Delapan tahun aku tinggal di Bogor meninggalkan banyak jejak kehadiran Bapak di setiap sudut ruang, pohon jambu dan pohon mangga yang sudah berbuah menyisakan kenangan terindah. Buahnya yang telah kami nikmati dengan para tetangga. Bahkan, Bapak pun ternyata menanam juga pohon pisang di kebun kosong dekat masjid di sebelah rumahku. Semua yang Bapak tanam berbuah manis dengan kenangan yang teramat manis buatku.
Rumah kami akhirnya dikontrakan, dengan membuat perjanjian bahwa penghuni rumah akan merawat semua pohon-pohon yang Bapak tanam dan membagikannya pada tetangga jika berbuah. Aku pun beserta Mas Gani masih suka berkunjung guna memetik hasil tanam, jika sudah diberi kabar kalau pohon jambu, mangga atau pisang sedang berbuah lebat oleh penghuni kontrakan rumahku.

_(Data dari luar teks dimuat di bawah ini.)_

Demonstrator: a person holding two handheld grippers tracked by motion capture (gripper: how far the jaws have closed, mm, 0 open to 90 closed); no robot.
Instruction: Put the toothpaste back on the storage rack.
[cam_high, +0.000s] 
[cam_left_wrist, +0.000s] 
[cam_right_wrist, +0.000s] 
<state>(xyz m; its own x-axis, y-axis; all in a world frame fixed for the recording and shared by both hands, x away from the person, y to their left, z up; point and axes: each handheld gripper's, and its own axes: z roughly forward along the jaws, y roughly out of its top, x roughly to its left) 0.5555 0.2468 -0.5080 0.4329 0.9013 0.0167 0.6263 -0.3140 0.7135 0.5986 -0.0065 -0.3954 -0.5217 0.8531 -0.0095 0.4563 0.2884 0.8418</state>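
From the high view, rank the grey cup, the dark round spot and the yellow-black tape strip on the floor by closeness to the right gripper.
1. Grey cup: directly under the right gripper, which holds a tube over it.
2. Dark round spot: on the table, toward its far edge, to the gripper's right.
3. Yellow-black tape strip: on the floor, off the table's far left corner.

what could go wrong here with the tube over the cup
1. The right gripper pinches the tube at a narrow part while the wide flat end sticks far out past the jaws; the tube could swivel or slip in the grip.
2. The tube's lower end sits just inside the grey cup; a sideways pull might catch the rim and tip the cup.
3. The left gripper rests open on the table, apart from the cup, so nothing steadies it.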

Empat tahun sudah Bapak pergi untuk selamanya karena takdir yang memanggilnya dengan cara melalui jatuh sakit, Beliau sempat di rawat inap dua Minggu di rumah sakit, akibat mengonsumsi makanan bersantan yang berlebihan dan ternyata saat itu, gula darah Bapak sedang tinggi. Hingga mengakibatkan pecahnya pembuluh darah di kepala.

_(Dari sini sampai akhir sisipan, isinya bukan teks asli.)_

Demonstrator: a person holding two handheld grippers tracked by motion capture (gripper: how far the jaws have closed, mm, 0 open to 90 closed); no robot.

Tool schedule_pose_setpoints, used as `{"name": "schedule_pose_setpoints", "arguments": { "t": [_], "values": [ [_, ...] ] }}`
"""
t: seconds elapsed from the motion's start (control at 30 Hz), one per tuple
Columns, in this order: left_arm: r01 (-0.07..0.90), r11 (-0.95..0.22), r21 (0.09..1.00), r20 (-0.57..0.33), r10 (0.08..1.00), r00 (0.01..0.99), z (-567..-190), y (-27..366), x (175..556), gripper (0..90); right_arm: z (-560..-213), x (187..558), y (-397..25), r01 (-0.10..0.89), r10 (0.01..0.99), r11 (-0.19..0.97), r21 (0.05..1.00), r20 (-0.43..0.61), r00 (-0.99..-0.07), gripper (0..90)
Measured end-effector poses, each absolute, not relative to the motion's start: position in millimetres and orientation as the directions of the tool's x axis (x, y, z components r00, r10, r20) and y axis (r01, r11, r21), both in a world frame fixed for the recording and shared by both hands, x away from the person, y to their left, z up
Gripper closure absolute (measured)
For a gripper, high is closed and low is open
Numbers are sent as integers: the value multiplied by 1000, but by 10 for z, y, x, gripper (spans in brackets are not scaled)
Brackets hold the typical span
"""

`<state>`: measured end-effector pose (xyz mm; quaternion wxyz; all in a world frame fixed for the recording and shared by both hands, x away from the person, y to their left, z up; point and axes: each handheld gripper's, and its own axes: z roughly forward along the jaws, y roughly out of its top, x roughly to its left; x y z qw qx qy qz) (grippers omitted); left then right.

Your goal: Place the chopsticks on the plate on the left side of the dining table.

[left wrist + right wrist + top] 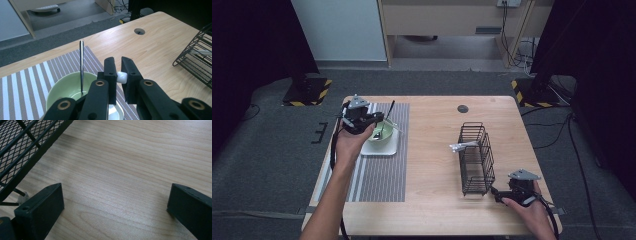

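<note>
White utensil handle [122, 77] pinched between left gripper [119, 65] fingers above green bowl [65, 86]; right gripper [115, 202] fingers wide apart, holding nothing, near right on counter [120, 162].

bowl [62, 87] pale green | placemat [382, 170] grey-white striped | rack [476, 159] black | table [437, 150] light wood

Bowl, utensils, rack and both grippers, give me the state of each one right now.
Bowl: upright on the white tray, a dark utensil standing in it.
White handle: clamped in the left gripper.
Left gripper: shut on the white handle, over the bowl.
Rack: upright on the table, a white utensil sticking out.
Right gripper: open, empty, beside the rack.
</note>
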<state>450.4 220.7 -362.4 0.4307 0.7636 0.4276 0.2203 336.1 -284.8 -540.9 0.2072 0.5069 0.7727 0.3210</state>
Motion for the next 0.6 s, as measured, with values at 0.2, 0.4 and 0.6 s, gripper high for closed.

Kedatangan Bapak waktu itu saat menjemput Ibu dan membuatkan jemuran pakaian di rumahku menjadi kenangan terakhirku. Ternyata, Bapak pun sempat berswafoto dengan si Kembar, Dika dan Dion melalui ponsel Ibu. Semua terekam jelas di kepalaku. Bukti cinta dan sayangnya Bapak pada kami yang di tinggalkannya menjadikan kami tidak akan mampu melupakan segalanya sampai kapan pun.

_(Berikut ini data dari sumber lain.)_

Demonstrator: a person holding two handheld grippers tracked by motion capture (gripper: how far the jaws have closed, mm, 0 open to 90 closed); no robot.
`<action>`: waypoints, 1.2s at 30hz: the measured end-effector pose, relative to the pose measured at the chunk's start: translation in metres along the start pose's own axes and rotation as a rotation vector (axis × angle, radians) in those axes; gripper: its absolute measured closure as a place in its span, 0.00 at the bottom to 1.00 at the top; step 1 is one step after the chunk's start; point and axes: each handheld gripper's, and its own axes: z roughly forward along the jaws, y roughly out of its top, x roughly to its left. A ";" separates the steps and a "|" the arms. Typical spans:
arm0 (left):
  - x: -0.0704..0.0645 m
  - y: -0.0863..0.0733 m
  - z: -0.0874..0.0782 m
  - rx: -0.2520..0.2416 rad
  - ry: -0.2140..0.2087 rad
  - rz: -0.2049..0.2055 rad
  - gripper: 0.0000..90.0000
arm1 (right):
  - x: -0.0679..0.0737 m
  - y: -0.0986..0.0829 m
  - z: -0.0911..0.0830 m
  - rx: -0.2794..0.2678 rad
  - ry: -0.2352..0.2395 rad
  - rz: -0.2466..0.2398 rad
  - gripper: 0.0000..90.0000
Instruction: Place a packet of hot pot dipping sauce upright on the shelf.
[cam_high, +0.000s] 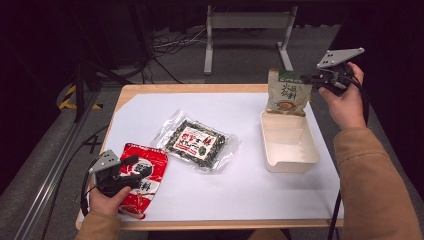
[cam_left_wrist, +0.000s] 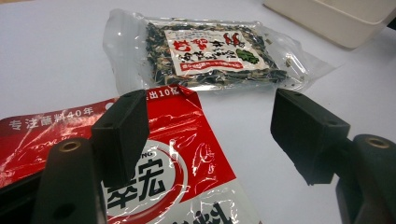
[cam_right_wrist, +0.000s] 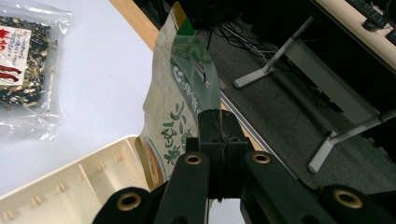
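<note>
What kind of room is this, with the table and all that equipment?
Probably a lab or recording studio set up for handling trials: a white-covered table against black curtains, loose cables across grey carpet, and camera-fitted grippers, the right gripper holding a green pouch.

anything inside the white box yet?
Nothing lies in the white box. The right claw holds the green pouch upright over its far end, which hides that corner of the floor.

"专注…40年", "出10亿" and large "宏" on the red packet (cam_left_wrist: 187, 154)
</note>
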 end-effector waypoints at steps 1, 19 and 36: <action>0.000 0.000 0.000 0.000 0.000 0.000 0.32 | 0.000 0.000 0.002 0.000 -0.001 -0.003 1.00; 0.000 -0.001 0.002 0.008 -0.001 -0.006 0.32 | 0.004 -0.011 0.027 0.013 0.014 0.000 1.00; 0.000 -0.002 0.002 0.011 -0.005 -0.008 0.32 | 0.006 -0.029 0.041 0.024 0.046 0.059 1.00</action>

"Bu, baiknya Ibu nggak usah lagi menjahit. Sudah waktunya Ibu bersantai. Biar Nisa sekarang yang jagain Ibu. Nisa, Mas Gani juga cucu-cucu Ibu akan tinggal di sini, di rumah tempatku dibesarkan dan kami akan selalu menemani Ibu."
"Iya, Nak. Ibu senang kalian ada di sini, berkumpul di rumah tua ini, walaupun kini, tanpa ada kehadiran Bapak lagi."